For the listing below, state how many lines include "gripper". The number alone is the answer.
►
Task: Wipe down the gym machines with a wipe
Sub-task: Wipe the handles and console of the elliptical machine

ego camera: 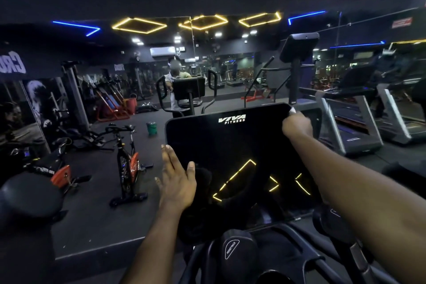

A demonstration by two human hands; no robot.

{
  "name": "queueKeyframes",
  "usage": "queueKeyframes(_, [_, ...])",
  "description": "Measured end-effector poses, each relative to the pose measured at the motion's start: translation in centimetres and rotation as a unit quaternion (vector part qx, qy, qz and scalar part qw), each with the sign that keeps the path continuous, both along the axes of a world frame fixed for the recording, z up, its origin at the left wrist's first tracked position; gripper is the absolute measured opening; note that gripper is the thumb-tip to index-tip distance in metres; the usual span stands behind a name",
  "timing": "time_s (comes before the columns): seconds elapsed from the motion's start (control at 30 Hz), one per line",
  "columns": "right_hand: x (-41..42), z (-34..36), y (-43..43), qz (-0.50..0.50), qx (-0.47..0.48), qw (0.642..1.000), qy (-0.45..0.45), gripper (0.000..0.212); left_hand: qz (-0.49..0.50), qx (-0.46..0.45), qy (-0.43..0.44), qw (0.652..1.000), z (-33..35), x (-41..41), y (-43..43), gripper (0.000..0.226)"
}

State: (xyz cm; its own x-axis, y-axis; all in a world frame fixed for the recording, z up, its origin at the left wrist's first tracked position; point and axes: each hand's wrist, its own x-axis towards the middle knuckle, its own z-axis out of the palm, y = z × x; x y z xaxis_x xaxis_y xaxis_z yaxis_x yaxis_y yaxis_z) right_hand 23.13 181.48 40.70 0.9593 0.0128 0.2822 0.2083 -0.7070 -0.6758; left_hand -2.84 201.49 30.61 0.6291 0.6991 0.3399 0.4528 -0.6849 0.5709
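The big shiny black screen of the gym machine, with white "VIVA FITNESS" letters, stands right in front. The right hand curls its fingers round a small white wipe at the screen's top right corner. The left hand is flat at the screen's left edge, fingers straight and close together, thumb sticking out.
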Motion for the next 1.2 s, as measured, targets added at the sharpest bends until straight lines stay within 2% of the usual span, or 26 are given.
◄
• The completed task: 2